There's plenty to criticize of the org (as with almost all others) but the rank and file are doing good work to help try to keep us safe.

timr 8 hours ago

[flagged]

  • 0cf8612b2e1e 6 hours ago

    Singular scandal? It is about the top dog using his position to settle a personal vendetta for financial gain.

    • timr 6 hours ago

      Yes, that's one scandal, from one person. It has nothing to do with Vinay Prasad, certainly nothing to do with the CDC, and whatever you think of the administration, connecting this event to "everything else" is political hackery.

      • Hnrobert42 5 hours ago

        How is it political hackery? There is a clear pattern of this administration appointing inept leadership to public health positions. The article is not C-SPAN dry, but it's not New York Post hackery either.

        • timr 5 hours ago

          It's an article about a single corrupt individual. Instead of just reporting the facts of the case (as was done by the Stat piece, which they're ripping off) they spend multiple paragraphs making ad hominem attacks about the CDC, Prasad, etc. Almost unbelievably, they put those things first.

          I don't care what your opinions are of the administration. This is crappy journalism. I'm even willing to entertain the notion that this is representative of a systematic staffing problem -- but not when the reporting is so obviously, viciously partisan.

          • abduhl 4 hours ago

            I don’t think these are ad hominem attacks. The article seems to just state the (perhaps biased) facts: people are calling it a clown show, Prasad was ousted, Prasad did gain popularity on social media as a COVID-skeptic. It doesn’t become an ad hominem just because you don’t like the way the facts are stated or the inferences your own brain makes.

            • timr 2 hours ago

              > people are calling it a clown show

              Not "people" -- a single, unnamed, VC. It's right there in the article. Read it.

              > Prasad was ousted

              No, he wasn't. He voluntarily resigned pre-emptively after the WSJ editorials, then he was re-hired almost immediately. You are just misinformed. You'd know this if you read a better source.

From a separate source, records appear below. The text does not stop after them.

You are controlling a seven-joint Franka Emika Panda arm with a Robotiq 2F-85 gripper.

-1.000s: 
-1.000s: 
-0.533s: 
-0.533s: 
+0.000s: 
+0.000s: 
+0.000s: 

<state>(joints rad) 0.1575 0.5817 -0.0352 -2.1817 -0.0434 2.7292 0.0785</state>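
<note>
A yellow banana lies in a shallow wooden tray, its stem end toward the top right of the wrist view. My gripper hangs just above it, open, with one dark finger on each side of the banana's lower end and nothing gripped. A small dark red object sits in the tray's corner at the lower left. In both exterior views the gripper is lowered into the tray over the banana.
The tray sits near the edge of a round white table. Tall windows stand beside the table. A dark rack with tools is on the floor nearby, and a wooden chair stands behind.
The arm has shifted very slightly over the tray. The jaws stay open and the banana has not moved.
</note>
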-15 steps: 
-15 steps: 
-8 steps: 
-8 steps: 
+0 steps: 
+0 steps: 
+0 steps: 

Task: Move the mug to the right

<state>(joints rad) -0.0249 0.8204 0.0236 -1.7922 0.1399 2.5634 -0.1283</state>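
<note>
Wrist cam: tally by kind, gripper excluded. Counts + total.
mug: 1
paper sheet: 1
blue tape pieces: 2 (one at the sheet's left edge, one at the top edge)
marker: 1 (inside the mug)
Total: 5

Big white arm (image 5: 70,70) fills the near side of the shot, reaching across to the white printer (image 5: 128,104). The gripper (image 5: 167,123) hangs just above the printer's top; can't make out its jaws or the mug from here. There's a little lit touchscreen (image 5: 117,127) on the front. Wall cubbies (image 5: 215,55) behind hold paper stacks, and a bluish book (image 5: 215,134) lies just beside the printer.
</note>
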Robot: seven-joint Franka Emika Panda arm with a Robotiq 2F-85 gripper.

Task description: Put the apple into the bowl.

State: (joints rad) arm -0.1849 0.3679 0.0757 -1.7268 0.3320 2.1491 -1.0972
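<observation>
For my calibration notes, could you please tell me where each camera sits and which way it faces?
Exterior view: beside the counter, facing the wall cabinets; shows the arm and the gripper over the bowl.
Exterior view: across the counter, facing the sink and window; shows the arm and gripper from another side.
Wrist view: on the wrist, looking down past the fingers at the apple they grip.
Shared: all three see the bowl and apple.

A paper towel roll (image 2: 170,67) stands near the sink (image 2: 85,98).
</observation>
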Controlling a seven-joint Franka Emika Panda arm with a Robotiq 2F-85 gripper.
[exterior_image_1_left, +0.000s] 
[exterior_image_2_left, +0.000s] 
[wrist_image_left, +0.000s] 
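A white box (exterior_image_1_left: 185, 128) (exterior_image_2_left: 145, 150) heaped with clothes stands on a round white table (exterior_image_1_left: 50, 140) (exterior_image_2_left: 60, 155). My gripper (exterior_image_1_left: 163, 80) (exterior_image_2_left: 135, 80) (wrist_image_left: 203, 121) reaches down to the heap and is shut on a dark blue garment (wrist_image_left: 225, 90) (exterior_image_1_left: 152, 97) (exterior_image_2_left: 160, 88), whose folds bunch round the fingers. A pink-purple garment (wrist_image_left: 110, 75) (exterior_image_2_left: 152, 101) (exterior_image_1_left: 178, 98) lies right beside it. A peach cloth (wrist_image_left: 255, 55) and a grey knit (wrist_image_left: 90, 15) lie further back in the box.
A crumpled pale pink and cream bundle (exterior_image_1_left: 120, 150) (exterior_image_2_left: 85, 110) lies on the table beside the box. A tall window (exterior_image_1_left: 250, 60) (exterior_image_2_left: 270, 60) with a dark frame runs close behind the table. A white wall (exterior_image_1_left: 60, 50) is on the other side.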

      • bdangubic 5 hours ago

        put the one person for that one scandal into a federal prison - problem solved

        • UniverseHacker 4 hours ago

          What about the nearly everyone else in the administration that is also a blatantly corrupt, unqualified, and incompetent bootlicker, many of which are even self described Nazis?

          • bdangubic 4 hours ago

            not much different from any other asministration in the last 20-ish years. some are criming privately and some publicly but they are all criminals

  • eviks 3 hours ago

    > If you're going to fling that kind of petty invective, cite your sources

    Why? The cost of citation is very high, so you'd simply not report on valuable sentiment

  • add-sub-mul-div 8 hours ago

    Laura Loomer affecting staffing decisions because one of their stooges isn't the right flavor of corrupt and incompetent for her is what a clown show is. Pretending this deserves the same dignity as a competent and good faith administration would be the ultimate participation trophy.

    Having a stance is not the same thing as bias and it's not the same thing as partisanship.